I’m glad the book has been effective, and grateful for the chance to mention it — it has been a while.
RE: FIGHTING FAIR: Could you offer some insight as to what fighting fair entails?
DEAR ANONYMOUS: Short version: Fighting fair means discussing the area of disagreement versus attacking the person you disagree with. “You always … “; “You never … “; “There you go again … “; “What are you, stupid?”-type attacks are anathema to intimacy. Here’s the link to Gottman’s site: gottman.com. Harriet Lerner’s “Dance” series also is well respected: harrietlerner.com/books.
RE: FAIR FIGHTING: Do you think political parties could take a few lessons on fighting fair?
DEAR TIMELY: Hahahahahahahahahahahahahahahahahaha. Hahaha. Ha.
DEAR CAROLYN: Do you think some of your questions are fake? I’ve gotten that vibe a couple times. I didn’t really mind, though, because even if I thought the question was fake I also felt it raised an issue that really could come up for people, and you answered it well.
DEAR REAL: Thank you. I think it’s impossible that I’ve done this for 20 years without publishing any fakes. I decided a long time ago not to worry about it — in part because I can’t prevent it, but also because, like you said, if it brings up an issue that’s relevant to some people, then it doesn’t matter where the question came from.
Funny thing — sometimes I do suspect I’m reading a fake because someone’s fiercely held position just seems too out-there to be real, but I answer it anyway because it’s compelling in some way or because it comes up in a chat and the time pressure means I don’t get to be as picky. Then, boom, I get a wave of people defending the “out-there” position just as fiercely as the original writer, if not more so.

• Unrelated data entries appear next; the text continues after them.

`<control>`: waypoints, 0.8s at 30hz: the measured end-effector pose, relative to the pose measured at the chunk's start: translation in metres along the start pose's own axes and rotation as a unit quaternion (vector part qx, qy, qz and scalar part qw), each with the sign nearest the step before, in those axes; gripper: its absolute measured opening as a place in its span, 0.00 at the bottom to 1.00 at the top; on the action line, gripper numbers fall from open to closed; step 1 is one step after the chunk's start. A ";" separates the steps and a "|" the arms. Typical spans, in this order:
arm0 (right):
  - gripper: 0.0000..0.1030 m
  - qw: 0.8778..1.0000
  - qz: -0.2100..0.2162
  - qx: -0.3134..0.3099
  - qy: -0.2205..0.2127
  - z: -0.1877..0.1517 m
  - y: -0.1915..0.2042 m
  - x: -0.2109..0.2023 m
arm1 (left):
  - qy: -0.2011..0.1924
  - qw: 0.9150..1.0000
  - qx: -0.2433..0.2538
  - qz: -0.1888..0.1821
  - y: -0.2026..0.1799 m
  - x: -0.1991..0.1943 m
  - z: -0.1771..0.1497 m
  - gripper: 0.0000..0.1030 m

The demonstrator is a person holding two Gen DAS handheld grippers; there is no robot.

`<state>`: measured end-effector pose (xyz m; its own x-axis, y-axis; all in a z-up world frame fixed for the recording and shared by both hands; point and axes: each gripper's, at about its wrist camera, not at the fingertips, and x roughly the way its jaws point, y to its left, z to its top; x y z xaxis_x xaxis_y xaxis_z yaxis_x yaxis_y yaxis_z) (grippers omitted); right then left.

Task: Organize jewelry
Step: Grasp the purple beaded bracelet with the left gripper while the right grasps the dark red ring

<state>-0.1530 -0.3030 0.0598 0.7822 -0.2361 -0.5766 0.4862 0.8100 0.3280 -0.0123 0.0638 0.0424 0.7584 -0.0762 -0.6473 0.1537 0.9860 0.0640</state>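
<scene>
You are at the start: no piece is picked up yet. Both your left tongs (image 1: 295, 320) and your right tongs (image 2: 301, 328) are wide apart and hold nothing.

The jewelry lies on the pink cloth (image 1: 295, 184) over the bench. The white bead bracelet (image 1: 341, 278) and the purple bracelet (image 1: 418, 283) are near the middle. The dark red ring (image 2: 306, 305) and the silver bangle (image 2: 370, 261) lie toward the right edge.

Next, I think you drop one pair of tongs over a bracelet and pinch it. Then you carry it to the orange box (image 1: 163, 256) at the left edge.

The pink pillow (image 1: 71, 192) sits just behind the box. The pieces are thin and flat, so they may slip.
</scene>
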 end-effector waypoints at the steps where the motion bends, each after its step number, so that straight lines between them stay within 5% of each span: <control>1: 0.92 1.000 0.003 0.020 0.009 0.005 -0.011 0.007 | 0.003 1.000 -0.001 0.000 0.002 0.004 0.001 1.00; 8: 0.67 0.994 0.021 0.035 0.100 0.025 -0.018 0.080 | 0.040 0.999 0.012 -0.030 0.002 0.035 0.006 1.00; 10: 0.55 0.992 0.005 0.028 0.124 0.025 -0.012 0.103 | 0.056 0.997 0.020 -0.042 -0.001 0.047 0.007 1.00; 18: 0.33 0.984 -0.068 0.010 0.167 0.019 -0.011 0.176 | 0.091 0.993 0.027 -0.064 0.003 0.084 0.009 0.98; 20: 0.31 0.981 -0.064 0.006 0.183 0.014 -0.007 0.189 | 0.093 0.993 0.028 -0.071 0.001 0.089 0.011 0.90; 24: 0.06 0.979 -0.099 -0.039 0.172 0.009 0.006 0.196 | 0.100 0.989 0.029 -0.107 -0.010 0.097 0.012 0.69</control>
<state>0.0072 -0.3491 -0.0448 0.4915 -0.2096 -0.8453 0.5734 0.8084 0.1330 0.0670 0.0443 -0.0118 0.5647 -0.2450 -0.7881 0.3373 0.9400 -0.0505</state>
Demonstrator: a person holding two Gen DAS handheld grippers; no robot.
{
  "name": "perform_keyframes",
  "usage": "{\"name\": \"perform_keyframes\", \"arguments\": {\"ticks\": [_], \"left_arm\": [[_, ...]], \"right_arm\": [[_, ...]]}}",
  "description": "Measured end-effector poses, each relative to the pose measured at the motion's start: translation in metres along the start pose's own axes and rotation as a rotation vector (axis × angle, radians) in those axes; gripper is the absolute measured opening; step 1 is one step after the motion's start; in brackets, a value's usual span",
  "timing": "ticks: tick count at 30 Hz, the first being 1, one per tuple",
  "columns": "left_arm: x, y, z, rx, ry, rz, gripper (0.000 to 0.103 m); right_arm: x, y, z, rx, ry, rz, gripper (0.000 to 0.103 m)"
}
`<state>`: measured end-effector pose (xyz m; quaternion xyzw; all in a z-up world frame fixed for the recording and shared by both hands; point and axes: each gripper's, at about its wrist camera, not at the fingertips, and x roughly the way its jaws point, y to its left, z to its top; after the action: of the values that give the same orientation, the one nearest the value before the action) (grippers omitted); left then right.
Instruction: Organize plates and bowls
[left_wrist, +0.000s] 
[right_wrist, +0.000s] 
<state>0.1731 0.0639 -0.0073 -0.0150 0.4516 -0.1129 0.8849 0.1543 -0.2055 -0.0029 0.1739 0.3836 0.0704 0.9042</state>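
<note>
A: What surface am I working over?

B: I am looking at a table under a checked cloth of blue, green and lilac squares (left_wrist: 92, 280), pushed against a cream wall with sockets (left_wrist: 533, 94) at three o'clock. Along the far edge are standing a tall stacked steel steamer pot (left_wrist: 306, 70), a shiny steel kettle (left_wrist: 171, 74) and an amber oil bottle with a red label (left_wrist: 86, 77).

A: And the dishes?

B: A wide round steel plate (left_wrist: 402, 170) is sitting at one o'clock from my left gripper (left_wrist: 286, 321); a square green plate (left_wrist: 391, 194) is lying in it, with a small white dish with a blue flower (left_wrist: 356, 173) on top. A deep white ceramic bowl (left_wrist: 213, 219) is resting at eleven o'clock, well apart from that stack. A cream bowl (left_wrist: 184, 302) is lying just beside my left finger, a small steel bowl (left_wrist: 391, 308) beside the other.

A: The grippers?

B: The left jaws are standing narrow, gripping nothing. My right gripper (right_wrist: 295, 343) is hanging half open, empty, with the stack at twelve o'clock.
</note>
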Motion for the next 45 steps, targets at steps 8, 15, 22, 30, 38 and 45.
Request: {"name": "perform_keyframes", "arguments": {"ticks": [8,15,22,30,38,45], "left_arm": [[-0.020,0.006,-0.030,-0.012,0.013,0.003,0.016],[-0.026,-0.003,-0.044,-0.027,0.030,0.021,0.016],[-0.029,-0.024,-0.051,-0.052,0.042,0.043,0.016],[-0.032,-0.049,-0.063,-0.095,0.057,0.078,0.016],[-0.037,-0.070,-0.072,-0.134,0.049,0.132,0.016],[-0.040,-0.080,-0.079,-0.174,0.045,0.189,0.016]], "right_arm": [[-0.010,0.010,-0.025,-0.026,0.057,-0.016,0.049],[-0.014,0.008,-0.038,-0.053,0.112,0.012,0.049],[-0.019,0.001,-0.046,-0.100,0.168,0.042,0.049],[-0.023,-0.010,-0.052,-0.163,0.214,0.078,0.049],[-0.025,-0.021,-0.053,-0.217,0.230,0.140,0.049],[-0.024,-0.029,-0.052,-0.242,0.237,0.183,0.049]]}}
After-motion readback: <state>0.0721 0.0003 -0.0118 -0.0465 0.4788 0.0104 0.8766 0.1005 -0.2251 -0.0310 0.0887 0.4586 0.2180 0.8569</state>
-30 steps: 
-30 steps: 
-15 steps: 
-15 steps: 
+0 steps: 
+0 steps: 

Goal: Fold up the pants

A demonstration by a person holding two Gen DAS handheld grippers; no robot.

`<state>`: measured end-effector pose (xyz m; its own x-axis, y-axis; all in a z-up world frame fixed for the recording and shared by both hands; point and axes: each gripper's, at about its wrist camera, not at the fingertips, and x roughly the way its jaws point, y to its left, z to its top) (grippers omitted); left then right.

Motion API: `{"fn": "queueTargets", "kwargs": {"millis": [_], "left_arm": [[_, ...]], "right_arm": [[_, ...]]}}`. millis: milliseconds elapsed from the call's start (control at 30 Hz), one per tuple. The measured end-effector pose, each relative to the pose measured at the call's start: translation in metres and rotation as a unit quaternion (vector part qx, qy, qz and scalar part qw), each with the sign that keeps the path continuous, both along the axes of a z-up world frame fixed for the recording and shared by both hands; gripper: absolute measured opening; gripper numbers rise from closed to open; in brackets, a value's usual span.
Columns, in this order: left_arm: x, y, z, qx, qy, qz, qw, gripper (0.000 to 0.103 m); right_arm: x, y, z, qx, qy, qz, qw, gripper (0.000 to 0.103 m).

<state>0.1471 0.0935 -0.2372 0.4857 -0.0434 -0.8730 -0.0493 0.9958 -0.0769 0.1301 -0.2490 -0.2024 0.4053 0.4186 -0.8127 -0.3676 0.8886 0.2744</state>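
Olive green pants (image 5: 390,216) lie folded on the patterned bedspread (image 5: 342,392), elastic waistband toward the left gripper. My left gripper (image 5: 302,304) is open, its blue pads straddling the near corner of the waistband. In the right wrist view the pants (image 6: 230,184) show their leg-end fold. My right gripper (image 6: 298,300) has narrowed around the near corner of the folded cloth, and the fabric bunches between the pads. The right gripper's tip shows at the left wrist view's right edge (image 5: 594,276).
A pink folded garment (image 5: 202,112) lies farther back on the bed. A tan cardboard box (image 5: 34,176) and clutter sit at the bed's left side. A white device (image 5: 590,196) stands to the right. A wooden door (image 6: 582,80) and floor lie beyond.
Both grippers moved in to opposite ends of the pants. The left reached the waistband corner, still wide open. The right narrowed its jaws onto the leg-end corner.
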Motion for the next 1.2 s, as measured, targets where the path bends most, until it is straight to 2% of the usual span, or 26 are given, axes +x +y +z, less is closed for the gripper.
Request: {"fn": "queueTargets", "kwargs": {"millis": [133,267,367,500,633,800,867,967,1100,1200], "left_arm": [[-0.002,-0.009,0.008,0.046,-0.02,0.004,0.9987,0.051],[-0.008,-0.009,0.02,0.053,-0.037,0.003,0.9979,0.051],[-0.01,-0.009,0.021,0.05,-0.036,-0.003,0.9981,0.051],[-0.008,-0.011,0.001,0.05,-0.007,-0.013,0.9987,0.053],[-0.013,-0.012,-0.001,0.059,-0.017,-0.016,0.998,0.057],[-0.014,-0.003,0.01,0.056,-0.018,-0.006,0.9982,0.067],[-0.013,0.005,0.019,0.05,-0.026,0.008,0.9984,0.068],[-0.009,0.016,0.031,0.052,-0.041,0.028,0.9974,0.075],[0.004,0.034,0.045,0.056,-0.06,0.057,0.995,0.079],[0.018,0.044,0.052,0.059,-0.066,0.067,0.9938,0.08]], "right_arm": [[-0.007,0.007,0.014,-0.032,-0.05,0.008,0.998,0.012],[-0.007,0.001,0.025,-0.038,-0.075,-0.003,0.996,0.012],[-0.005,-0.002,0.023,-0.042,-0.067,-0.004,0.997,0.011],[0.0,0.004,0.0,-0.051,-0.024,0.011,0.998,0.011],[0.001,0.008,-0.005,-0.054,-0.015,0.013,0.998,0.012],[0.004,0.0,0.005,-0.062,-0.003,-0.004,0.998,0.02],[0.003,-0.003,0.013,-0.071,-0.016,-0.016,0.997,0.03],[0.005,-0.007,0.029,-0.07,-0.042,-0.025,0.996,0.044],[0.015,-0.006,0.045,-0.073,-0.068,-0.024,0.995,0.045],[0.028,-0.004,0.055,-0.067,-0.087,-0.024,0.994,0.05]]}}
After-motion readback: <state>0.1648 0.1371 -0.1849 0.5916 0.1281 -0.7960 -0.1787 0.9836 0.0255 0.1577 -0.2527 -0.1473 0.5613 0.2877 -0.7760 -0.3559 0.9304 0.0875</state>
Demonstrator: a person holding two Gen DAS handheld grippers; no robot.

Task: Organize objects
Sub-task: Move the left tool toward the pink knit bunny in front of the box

For example, this restaurant question (http://bit.ly/BadTipper) seemed suspect. I answered anyway, and outrage letters poured in defending the letter-writer’s behavior as perfectly acceptable. (No, it wasn’t.) After years of this, it’s rare I see anything as too awful for at least some people to defend. [Cough.[
Email Carolyn at firstname.lastname@example.org or chat with her online at 10 a.m. each Friday at www.washingtonpost.com.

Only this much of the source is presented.